Fidelity Blue Chip Growth Fund: A Solid Bet For The Long-term

Q. What's your opinion of Fidelity Blue Chip Growth Fund? I invested in this fund through my 401(k) retirement plan. I'm 59 and plan to retire at age 64. H.W., Worcester, MA.
A. This giant fund is fully committed to large growth stocks. It took its lumps as they stumbled and disappointed investors who'd lost money redeemed their shares.
       The $17 billion Fidelity Blue Chip Growth Fund (FBGRX) declined 22 percent in value over the past 12 months, placing it in the upper half of all large growth stock funds. Its three-year annualized decline of 15 percent put it in the upper one-third of its peers.
       "It isn't on my `buy' list because I prefer growth funds with a smaller asset base that will attract new money and not have to deal with redemption hangover," explained Jack Bowers, editor of the Fidelity Monitor newsletter. "But it's still a solid bet for the long term because in `up' markets it is consistently ahead of the Standard & Poor's 500."
       In Bowers' opinion, growth stocks are finally picking up their pace again and there's a good chance Fidelity Blue Chip Growth will be outperforming the S&P 500 on the way back up. Unfortunately, too many people get out of a fund at the worst time-the lowest point-because they feel they made a mistake. That logic will continue to drain money away from this fund for some time, Bowers expects.
       Portfolio manager John McDowell, in charge since 1996, doesn't take big chances on any one stock. He prefers companies with good short- and long-term earnings growth prospects, but won't pay a premium price unless growth rates are dramatic. The fund's annual expenses are below average at 0.74 percent.
       Fidelity Blue Chip Growth Fund has nearly one-fourth of its portfolio in health care stocks. Other significant groups include financial services, consumer goods and hardware. Its largest holdings were recently Microsoft, General Electric, Pfizer, Intel, Wal-Mart Stores, American International Group, Coca-Cola, Johnson & Johnson, Philip Morris and Citigroup.
       This "no-load" (no sales charge) fund requires a $2,500 minimum initial investment.

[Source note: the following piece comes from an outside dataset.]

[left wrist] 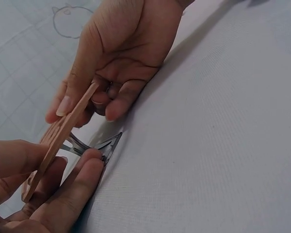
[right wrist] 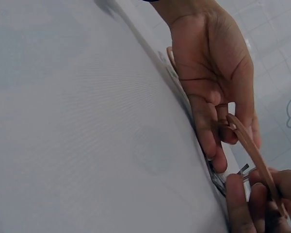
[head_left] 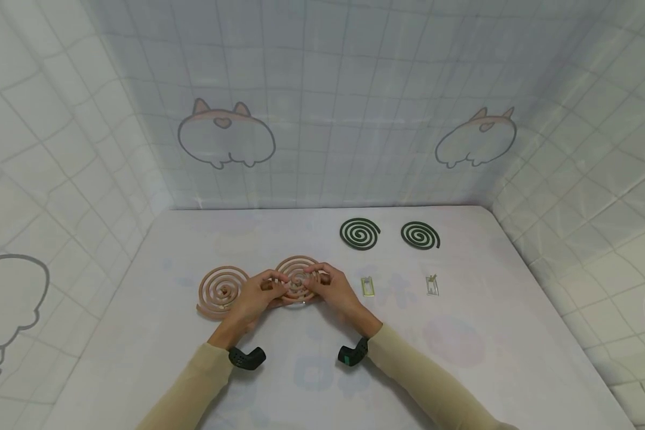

Profits Perking Up For Starbucks

Q. I've watched Starbucks coffee stores pop up all over the place. It looks like its stock has performed pretty well. What's the outlook? M.T., via the Internet
A. Starbucks Corp. shareholders don't need caffeine to get a buzz: New products and a popular prepaid card program are perking up profits at the world's largest specialty coffee retailer.
       Profits rose 10 percent in its most recent quarter, matching forecasts, while sales at existing stores remain strong. The company projects earnings will grow at a 20 to 25 percent annual clip over the next five years.
       With 5,980 stores worldwide, Starbucks has recently been opening outlets in less traditional locations and experimenting with new features.
       For example, Staples Inc. stores are testing Starbucks during the holiday season and there are also 300 Starbucks drive-through stores. Additional expansion plans include fine restaurants, resorts, campuses, health-care facilities and offices.
       About 1,700 Starbucks stores have been equipped to handle wireless access to the Internet, for which customers pay a fee to browse while sipping their brew. The company is also testing an express service in which each customer account has a personalized order with prepayment.
       Management expects 10,000 Starbucks stores in 60 countries by the end of 2005, with a longer-term goal of 25,000.
       Shares of Starbucks (SBUX) are up 15 percent this year, rebounding from last year's 14 percent decline. They rose 83 percent in 2000. Chairman Howard Schultz, who focuses on international expansion, bought the chain in 1987 when it had six stores. Chief executive Orin Smith handles U.S. operations.
       Problems in the global green-bean market have driven prices to historic lows and put coffee growers into dire straits, but Starbucks maintains that it has a 20-month supply of beans.
       Profits from sandwiches and other food has been disappointing, though it is now testing four breakfast sandwiches in Seattle area stores.
       Rapid overseas expansion carries risk. Starbucks Coffee Japan Ltd., 40 percent owned by Starbucks Corp., expects a loss of $4.1 million for its current fiscal year and is cutting back store openings.
       Consensus on the company's stock from analysts who track it is between a "buy" and a "hold," according to the Boston-based First Call research firm. That consists of four "strong buys," three "buys" and 10 "holds."
       Starbucks earnings are expected to increase 15 percent this year, versus 11 percent forecast for the restaurant industry, according to First Call. Next year's estimated 18 percent rise compares to 10 percent predicted for its peers. The firm's five-year annualized growth rate projection of 22 percent is more robust than the 13 percent likely industry-wide.


Switch To A 529 Plan

Q. I have Uniform Transfers to Minors Act (UTMA) accounts set up for my 13 year old and 15 year old. I'm not happy with their performance and am considering 529 college savings plans. With only a few years to go before college, does it make sense to pursue that option? R.D., Lombard, IL.
A. That move isn't uncommon.
       If your current investments have gone down in value, it might make sense to take a capital loss and put the money into a 529 plan, said Joseph Hurley, CPA and chief executive of Savingforcollege.com in Pittsford, N.Y.
       The 529 plans are the only college savings program completely sheltered from federal taxes with no income restrictions. In addition, some parents move money from an UTMA to a 529 plan because they're nervous that their children won't spend the money for college.
       "With older children nearing college, you're likely to be moving your money into more conservative vehicles, such as fixed-income and interest-bearing accounts," Hurley noted, "and the tax shelter of the 529 plan is its most powerful with these less tax-efficient investments."
       Most 529 plans have restrictions for money coming in from an existing custodial account, such as an UTMA, explained Hurley. For example, you aren't allowed to change beneficiary and any money taken from the 529 account must be used for the benefit of that beneficiary.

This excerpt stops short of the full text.